Question

A sphere A of mass \(m\) is thrown at 50 m/s along \(\tan^{-1}(3/4)\). At the topmost point of its trajectory, it collides centrally with sphere B (mass \(3m\)) at rest. Gravity \(g = 10\,\text{m/s}^2\). Coefficient of restitution e = 0.3. Find the speed (m/s) of sphere A immediately after collision (round to 1 decimal).

Hint:

At the top of the flight, only horizontal motion matters.
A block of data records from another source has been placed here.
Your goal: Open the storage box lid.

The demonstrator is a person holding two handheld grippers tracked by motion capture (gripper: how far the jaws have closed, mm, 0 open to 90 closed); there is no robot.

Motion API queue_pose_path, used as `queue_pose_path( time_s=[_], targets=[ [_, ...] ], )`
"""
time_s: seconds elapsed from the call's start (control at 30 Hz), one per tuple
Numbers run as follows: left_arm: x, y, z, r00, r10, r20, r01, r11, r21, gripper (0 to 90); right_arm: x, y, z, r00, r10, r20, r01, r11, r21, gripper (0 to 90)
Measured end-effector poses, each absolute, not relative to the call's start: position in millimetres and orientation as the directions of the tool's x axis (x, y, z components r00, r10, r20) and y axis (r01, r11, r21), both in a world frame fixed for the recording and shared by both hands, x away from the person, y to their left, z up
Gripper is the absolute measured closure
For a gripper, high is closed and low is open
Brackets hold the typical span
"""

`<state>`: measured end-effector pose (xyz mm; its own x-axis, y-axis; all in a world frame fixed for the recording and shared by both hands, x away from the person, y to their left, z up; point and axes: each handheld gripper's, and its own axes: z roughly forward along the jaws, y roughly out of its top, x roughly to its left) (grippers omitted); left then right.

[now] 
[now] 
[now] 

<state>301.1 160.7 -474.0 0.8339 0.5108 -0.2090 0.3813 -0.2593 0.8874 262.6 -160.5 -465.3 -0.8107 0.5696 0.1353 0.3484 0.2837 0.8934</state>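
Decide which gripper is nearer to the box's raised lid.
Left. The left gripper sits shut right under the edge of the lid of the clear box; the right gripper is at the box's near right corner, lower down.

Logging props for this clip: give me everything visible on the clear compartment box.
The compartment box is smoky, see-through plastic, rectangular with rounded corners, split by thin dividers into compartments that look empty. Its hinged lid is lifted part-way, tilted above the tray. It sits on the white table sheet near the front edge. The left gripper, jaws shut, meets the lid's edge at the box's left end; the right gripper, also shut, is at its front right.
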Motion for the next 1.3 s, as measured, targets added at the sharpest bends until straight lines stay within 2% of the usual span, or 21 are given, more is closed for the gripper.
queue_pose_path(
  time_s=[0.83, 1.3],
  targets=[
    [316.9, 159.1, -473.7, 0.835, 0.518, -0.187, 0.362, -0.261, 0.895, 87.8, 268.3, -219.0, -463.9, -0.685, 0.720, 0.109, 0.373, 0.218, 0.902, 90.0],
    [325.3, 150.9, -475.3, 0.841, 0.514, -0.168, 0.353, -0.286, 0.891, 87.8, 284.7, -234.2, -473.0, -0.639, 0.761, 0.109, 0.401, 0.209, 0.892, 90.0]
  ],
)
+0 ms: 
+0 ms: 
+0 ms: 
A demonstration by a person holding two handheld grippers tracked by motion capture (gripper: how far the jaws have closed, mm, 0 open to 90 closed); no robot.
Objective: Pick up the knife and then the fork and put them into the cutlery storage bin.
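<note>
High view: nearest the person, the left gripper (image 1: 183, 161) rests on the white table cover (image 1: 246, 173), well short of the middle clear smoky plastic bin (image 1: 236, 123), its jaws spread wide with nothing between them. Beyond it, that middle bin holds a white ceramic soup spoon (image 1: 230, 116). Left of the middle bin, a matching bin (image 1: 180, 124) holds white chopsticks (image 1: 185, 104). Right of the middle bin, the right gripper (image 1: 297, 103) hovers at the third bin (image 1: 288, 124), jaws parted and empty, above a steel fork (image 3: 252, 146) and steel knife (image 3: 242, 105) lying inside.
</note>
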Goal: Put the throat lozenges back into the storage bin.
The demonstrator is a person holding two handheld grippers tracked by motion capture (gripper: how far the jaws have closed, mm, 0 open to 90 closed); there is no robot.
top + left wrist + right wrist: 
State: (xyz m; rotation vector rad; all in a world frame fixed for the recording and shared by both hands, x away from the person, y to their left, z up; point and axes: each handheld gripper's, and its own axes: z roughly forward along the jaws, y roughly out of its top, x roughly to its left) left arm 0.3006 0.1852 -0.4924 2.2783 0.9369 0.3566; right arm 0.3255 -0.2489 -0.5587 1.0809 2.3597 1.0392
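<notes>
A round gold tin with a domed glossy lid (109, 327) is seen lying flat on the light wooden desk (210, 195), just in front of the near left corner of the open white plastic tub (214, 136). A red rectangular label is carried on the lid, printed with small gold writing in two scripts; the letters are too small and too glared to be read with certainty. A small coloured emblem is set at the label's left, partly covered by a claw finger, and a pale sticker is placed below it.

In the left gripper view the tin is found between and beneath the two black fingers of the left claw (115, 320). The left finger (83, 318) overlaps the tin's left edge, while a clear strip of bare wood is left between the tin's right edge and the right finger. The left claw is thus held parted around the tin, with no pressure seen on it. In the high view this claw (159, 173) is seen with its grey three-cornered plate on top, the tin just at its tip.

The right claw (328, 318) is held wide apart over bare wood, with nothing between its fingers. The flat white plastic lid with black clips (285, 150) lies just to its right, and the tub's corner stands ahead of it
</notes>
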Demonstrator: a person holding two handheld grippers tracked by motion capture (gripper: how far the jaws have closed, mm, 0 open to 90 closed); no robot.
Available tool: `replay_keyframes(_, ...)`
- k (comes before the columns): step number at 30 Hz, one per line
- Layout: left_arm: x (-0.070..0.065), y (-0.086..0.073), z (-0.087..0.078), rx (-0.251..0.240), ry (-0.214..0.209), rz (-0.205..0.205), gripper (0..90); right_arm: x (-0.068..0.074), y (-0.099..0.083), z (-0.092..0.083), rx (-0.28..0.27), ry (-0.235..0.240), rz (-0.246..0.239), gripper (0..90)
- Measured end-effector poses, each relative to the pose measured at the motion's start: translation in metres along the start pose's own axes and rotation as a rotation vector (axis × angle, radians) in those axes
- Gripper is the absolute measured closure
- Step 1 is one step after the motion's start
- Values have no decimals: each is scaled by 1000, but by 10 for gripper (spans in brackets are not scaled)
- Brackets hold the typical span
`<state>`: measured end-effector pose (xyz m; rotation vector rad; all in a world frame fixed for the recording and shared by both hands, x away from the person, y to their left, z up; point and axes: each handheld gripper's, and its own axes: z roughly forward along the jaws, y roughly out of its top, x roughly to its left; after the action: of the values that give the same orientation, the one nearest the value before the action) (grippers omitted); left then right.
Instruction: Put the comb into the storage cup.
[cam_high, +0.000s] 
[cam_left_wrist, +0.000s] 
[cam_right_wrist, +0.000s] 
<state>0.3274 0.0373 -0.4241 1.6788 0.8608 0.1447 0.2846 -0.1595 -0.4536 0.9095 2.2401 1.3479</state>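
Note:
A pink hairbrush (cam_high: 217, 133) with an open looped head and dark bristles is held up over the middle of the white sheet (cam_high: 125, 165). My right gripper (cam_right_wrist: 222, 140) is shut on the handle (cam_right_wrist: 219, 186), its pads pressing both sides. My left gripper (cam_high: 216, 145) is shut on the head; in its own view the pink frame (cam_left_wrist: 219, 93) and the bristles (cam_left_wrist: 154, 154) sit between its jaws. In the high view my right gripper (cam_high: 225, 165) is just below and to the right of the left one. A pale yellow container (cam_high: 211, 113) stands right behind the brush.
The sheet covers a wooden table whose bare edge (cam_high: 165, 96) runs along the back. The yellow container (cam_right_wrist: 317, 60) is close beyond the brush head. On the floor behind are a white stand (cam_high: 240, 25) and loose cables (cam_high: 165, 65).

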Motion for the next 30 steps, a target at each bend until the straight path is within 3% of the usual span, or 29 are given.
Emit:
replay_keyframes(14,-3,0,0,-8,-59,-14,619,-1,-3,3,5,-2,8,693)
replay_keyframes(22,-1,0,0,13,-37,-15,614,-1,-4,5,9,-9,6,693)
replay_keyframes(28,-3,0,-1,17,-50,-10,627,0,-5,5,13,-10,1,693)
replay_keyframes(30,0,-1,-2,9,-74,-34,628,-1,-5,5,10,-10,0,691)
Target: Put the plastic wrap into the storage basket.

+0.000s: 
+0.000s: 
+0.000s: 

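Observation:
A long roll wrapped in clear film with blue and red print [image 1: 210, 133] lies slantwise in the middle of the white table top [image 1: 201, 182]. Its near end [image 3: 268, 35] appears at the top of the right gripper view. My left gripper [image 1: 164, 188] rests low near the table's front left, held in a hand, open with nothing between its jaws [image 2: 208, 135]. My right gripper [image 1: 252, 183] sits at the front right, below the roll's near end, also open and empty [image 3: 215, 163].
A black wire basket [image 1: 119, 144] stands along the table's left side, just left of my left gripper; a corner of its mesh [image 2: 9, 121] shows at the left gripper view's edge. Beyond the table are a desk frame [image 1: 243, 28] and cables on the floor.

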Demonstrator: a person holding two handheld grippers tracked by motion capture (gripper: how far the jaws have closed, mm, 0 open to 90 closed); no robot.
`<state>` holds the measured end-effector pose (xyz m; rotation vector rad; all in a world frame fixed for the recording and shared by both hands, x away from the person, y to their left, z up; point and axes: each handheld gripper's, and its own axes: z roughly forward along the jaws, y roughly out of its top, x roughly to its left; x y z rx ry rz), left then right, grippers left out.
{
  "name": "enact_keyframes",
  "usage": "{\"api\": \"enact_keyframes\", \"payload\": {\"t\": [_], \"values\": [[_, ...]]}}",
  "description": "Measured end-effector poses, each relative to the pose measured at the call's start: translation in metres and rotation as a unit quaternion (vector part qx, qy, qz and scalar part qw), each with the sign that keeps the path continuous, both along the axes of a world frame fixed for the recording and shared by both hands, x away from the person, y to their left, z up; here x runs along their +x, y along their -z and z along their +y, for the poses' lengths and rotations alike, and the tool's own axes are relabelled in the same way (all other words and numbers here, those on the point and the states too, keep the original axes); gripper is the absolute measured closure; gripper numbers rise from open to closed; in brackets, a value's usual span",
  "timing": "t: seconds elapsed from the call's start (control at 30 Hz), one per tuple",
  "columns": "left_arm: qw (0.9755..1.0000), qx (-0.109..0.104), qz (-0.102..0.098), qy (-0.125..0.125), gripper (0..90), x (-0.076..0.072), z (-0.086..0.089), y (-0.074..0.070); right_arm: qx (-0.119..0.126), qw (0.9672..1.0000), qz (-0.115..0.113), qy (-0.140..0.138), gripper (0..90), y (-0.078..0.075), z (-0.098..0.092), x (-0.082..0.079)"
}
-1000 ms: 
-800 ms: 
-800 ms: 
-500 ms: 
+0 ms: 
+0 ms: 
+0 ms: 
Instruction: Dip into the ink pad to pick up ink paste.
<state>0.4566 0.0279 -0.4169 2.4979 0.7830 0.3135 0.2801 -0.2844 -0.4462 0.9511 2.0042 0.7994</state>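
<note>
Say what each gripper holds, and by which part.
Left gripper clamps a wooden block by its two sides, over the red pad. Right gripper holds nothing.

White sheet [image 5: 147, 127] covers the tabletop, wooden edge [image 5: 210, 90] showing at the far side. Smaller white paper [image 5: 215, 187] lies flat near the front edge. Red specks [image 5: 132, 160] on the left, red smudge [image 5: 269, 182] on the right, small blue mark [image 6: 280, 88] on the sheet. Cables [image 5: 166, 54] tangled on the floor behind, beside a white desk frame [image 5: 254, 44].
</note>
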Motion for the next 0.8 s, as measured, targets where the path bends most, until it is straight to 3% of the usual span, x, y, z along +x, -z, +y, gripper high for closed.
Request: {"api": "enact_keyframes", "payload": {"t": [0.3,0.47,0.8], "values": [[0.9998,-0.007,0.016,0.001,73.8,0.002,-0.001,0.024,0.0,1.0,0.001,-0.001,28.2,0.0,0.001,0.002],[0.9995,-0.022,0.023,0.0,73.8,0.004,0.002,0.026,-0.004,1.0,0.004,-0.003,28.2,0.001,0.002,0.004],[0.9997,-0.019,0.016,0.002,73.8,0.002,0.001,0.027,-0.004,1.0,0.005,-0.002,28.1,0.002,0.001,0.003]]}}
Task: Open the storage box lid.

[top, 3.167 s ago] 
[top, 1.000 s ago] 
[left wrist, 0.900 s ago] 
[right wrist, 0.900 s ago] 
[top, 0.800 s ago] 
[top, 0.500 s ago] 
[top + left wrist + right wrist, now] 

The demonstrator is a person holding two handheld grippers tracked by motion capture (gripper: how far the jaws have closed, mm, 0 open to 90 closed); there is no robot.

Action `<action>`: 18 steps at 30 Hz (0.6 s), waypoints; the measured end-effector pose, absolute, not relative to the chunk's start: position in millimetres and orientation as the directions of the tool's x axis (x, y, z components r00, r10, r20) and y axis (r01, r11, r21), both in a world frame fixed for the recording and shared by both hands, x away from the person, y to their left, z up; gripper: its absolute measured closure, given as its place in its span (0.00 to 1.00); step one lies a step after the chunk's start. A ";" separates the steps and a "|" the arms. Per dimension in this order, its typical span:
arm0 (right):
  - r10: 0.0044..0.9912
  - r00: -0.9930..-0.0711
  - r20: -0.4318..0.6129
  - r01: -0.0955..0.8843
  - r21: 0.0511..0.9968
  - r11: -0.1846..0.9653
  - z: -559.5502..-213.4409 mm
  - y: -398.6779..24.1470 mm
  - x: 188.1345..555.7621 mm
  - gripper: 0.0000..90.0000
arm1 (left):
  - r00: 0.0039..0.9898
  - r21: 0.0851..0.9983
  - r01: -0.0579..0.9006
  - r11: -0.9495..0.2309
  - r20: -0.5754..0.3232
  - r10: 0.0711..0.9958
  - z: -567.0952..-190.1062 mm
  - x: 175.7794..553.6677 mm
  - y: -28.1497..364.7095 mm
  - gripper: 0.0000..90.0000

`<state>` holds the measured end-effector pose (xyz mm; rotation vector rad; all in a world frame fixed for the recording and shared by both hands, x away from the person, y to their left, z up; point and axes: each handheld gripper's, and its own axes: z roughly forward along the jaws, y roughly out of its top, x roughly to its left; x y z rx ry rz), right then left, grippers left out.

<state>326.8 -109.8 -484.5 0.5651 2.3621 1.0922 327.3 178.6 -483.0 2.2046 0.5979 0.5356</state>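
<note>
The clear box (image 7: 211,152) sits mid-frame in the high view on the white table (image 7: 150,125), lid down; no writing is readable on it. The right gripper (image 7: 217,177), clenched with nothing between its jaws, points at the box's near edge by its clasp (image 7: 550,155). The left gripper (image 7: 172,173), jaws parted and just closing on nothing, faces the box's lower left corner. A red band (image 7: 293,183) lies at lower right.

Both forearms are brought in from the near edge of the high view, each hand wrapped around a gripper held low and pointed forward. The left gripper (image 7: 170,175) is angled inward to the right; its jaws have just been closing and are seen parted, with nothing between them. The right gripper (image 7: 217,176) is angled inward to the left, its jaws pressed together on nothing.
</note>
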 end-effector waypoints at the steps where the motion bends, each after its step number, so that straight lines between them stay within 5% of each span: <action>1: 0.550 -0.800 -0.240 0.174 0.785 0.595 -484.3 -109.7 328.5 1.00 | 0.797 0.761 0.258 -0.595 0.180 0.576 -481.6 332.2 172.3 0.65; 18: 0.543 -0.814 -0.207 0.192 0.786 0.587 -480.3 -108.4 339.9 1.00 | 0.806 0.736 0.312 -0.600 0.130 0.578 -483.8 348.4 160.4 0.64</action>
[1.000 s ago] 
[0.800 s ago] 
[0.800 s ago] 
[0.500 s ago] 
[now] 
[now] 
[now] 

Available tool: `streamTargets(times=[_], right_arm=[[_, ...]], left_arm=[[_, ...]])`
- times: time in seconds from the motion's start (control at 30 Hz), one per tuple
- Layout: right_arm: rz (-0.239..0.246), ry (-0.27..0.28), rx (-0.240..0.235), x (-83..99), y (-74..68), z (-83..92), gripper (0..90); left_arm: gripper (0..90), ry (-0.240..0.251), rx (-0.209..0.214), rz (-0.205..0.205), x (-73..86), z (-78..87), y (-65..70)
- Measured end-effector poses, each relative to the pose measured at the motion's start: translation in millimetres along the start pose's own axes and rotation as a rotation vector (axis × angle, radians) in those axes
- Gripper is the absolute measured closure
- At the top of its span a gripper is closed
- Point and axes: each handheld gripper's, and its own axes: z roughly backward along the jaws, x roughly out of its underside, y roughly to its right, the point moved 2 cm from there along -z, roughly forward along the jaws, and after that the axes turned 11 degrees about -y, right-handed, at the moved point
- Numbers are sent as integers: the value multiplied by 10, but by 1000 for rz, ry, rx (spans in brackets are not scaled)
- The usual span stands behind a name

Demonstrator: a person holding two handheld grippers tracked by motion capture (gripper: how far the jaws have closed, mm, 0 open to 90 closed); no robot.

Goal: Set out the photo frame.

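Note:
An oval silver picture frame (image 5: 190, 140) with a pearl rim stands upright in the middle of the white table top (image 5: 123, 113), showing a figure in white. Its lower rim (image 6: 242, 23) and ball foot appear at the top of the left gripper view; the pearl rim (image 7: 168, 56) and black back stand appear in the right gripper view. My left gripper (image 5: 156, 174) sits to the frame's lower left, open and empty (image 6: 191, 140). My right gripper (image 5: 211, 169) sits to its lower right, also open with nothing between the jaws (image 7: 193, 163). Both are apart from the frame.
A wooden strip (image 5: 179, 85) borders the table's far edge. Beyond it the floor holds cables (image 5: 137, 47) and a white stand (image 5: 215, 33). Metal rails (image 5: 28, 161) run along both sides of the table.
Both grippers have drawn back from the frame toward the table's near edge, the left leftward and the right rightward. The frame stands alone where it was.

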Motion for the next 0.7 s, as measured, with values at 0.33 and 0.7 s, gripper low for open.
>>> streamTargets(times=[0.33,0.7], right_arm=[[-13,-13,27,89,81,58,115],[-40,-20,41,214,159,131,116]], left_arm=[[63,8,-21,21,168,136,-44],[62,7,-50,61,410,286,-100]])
Use restitution + momentum equations for 1D central collisions.

Answer 1

Correct Answer: 0.9

At the topmost point, vertical velocity is zero. Horizontal component:
\[ u_{Ax} = 50 \cos\left(\tan^{-1}\frac{3}{4}\right) = 50 \cdot \frac{4}{5} = 40\ \text{m/s} \] Sphere B is at rest. Let \(u_1 = 40\), \(u_2 = 0\). Masses: \(m_1=m\), \(m_2=3m\). Using 1D restitution equation:
\[ v_2 - v_1 = e(u_1 - u_2) \] \[ v_2 - v_1 = 0.3(40) = 12 \] Momentum conservation:
\[ m u_1 = m v_1 + 3m v_2 \] \[ 40 = v_1 + 3v_2 \] Solve simultaneously. From restitution: \(v_2 = v_1 + 12\). Substitute:
\[ 40 = v_1 + 3(v_1 + 12) \] \[ 40 = 4v_1 + 36 \] \[ 4v_1 = 4 \] \[ v_1 = 1\ \text{m/s} \] Thus speed of sphere A after collision:
\[ v_A = 1.0\ \text{m/s} \]